> DATASET ENTRIES
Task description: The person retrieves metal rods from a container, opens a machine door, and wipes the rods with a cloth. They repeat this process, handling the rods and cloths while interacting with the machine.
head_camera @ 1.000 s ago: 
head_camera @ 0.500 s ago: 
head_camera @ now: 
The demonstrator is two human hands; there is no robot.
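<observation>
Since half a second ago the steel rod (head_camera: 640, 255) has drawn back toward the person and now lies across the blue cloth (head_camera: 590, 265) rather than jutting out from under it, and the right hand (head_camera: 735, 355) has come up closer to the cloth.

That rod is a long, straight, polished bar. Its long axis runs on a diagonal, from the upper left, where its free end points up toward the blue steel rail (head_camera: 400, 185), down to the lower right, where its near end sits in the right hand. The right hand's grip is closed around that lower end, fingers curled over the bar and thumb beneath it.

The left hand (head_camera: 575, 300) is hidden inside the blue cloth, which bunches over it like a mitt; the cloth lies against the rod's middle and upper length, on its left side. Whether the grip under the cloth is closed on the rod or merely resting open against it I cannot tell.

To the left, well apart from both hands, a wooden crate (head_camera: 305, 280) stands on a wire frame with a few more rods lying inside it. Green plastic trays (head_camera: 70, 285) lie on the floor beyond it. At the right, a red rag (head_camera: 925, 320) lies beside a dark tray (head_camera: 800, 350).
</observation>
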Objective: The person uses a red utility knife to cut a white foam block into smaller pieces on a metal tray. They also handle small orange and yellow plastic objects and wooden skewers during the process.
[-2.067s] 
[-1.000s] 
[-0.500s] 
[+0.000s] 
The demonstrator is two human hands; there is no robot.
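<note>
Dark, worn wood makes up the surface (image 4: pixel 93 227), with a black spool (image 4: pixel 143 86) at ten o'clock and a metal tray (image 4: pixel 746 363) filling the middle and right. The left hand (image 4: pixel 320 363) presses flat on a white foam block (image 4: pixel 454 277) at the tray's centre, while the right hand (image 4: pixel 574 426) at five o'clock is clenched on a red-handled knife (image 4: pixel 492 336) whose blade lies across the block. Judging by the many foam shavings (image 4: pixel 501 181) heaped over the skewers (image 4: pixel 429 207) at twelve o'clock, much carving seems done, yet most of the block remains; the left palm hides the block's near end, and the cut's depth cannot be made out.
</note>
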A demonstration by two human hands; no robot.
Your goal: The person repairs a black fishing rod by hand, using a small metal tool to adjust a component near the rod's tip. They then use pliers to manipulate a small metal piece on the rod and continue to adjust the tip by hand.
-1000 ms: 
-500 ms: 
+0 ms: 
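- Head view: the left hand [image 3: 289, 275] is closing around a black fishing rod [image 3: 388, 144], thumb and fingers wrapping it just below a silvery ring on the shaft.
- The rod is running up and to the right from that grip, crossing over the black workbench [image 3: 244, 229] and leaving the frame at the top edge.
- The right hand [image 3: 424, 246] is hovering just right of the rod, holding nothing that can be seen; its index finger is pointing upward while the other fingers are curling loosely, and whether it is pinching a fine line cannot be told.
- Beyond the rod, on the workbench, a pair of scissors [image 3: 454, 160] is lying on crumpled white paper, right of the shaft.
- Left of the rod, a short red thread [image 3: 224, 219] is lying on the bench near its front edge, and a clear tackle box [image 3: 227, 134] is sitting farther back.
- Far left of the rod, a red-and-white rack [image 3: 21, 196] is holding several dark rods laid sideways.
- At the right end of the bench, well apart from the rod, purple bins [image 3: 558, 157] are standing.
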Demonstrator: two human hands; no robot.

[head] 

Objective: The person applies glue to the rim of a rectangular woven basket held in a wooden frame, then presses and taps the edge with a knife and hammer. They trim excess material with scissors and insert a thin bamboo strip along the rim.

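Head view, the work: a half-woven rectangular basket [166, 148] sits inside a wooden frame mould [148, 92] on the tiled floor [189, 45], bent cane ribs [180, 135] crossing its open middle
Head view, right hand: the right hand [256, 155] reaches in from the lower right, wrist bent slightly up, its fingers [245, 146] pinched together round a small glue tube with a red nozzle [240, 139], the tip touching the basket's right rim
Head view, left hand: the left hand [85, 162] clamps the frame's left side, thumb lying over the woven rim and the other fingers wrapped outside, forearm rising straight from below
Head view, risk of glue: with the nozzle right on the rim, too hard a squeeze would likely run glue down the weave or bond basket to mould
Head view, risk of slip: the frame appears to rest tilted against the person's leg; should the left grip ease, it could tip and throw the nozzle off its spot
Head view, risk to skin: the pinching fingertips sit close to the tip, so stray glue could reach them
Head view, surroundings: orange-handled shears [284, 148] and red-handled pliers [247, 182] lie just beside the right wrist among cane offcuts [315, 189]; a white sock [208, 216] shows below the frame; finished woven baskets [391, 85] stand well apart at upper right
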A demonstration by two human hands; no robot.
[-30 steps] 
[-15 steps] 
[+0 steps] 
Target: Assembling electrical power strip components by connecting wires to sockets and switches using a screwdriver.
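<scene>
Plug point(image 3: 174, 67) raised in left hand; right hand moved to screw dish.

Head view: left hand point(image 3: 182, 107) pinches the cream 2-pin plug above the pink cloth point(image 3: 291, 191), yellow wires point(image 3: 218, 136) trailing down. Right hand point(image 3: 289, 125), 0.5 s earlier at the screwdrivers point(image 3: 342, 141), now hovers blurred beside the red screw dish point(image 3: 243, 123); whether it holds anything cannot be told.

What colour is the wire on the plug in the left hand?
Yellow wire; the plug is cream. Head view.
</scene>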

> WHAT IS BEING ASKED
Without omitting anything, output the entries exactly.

> RESPONSE TO THIS EXERCISE
Task description: The person retrieves metal rods from a container, opens a machine door, and wipes the rods with a cloth. They repeat this process, handling the rods and cloths while interacting with the machine.
head_camera @ 1.000 s ago: 
head_camera @ 0.500 s ago: 
head_camera @ now: 
The demonstrator is two human hands; there is no robot.
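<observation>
Since half a second ago the steel rod (head_camera: 640, 255) has drawn back toward the person and now lies across the blue cloth (head_camera: 590, 265) rather than jutting out from under it, and the right hand (head_camera: 735, 355) has come up closer to the cloth.

That rod is a long, straight, polished bar. Its long axis runs on a diagonal, from the upper left, where its free end points up toward the blue steel rail (head_camera: 400, 185), down to the lower right, where its near end sits in the right hand. The right hand's grip is closed around that lower end, fingers curled over the bar and thumb beneath it.

The left hand (head_camera: 575, 300) is hidden inside the blue cloth, which bunches over it like a mitt; the cloth lies against the rod's middle and upper length, on its left side. Whether the grip under the cloth is closed on the rod or merely resting open against it I cannot tell.

To the left, well apart from both hands, a wooden crate (head_camera: 305, 280) stands on a wire frame with a few more rods lying inside it. Green plastic trays (head_camera: 70, 285) lie on the floor beyond it. At the right, a red rag (head_camera: 925, 320) lies beside a dark tray (head_camera: 800, 350).
</observation>
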Objective: The person uses a red utility knife to cut a white foam block into smaller pieces on a metal tray. They also handle small orange and yellow plastic objects and wooden skewers during the process.
[-2.067s] 
[-1.000s] 
[-0.500s] 
[+0.000s] 
The demonstrator is two human hands; there is no robot.
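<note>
Dark, worn wood makes up the surface (image 4: pixel 93 227), with a black spool (image 4: pixel 143 86) at ten o'clock and a metal tray (image 4: pixel 746 363) filling the middle and right. The left hand (image 4: pixel 320 363) presses flat on a white foam block (image 4: pixel 454 277) at the tray's centre, while the right hand (image 4: pixel 574 426) at five o'clock is clenched on a red-handled knife (image 4: pixel 492 336) whose blade lies across the block. Judging by the many foam shavings (image 4: pixel 501 181) heaped over the skewers (image 4: pixel 429 207) at twelve o'clock, much carving seems done, yet most of the block remains; the left palm hides the block's near end, and the cut's depth cannot be made out.
</note>
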A demonstration by two human hands; no robot.
Your goal: The person repairs a black fishing rod by hand, using a small metal tool to adjust a component near the rod's tip. They then use pliers to manipulate a small metal piece on the rod and continue to adjust the tip by hand.
-1000 ms: 
-500 ms: 
+0 ms: 
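- Head view: the left hand [image 3: 289, 275] is closing around a black fishing rod [image 3: 388, 144], thumb and fingers wrapping it just below a silvery ring on the shaft.
- The rod is running up and to the right from that grip, crossing over the black workbench [image 3: 244, 229] and leaving the frame at the top edge.
- The right hand [image 3: 424, 246] is hovering just right of the rod, holding nothing that can be seen; its index finger is pointing upward while the other fingers are curling loosely, and whether it is pinching a fine line cannot be told.
- Beyond the rod, on the workbench, a pair of scissors [image 3: 454, 160] is lying on crumpled white paper, right of the shaft.
- Left of the rod, a short red thread [image 3: 224, 219] is lying on the bench near its front edge, and a clear tackle box [image 3: 227, 134] is sitting farther back.
- Far left of the rod, a red-and-white rack [image 3: 21, 196] is holding several dark rods laid sideways.
- At the right end of the bench, well apart from the rod, purple bins [image 3: 558, 157] are standing.
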Demonstrator: two human hands; no robot.

[head] 

Objective: The person applies glue to the rim of a rectangular woven basket held in a wooden frame, then presses and taps the edge with a knife and hammer. They trim excess material with scissors and insert a thin bamboo strip along the rim.

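Head view, the work: a half-woven rectangular basket [166, 148] sits inside a wooden frame mould [148, 92] on the tiled floor [189, 45], bent cane ribs [180, 135] crossing its open middle
Head view, right hand: the right hand [256, 155] reaches in from the lower right, wrist bent slightly up, its fingers [245, 146] pinched together round a small glue tube with a red nozzle [240, 139], the tip touching the basket's right rim
Head view, left hand: the left hand [85, 162] clamps the frame's left side, thumb lying over the woven rim and the other fingers wrapped outside, forearm rising straight from below
Head view, risk of glue: with the nozzle right on the rim, too hard a squeeze would likely run glue down the weave or bond basket to mould
Head view, risk of slip: the frame appears to rest tilted against the person's leg; should the left grip ease, it could tip and throw the nozzle off its spot
Head view, risk to skin: the pinching fingertips sit close to the tip, so stray glue could reach them
Head view, surroundings: orange-handled shears [284, 148] and red-handled pliers [247, 182] lie just beside the right wrist among cane offcuts [315, 189]; a white sock [208, 216] shows below the frame; finished woven baskets [391, 85] stand well apart at upper right
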A demonstration by two human hands; no robot.
[-30 steps] 
[-15 steps] 
[+0 steps] 
Target: Assembling electrical power strip components by connecting wires to sockets and switches using a screwdriver.
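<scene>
Plug point(image 3: 174, 67) raised in left hand; right hand moved to screw dish.

Head view: left hand point(image 3: 182, 107) pinches the cream 2-pin plug above the pink cloth point(image 3: 291, 191), yellow wires point(image 3: 218, 136) trailing down. Right hand point(image 3: 289, 125), 0.5 s earlier at the screwdrivers point(image 3: 342, 141), now hovers blurred beside the red screw dish point(image 3: 243, 123); whether it holds anything cannot be told.

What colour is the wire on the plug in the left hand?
Yellow wire; the plug is cream. Head view.
</scene>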

That completes the output.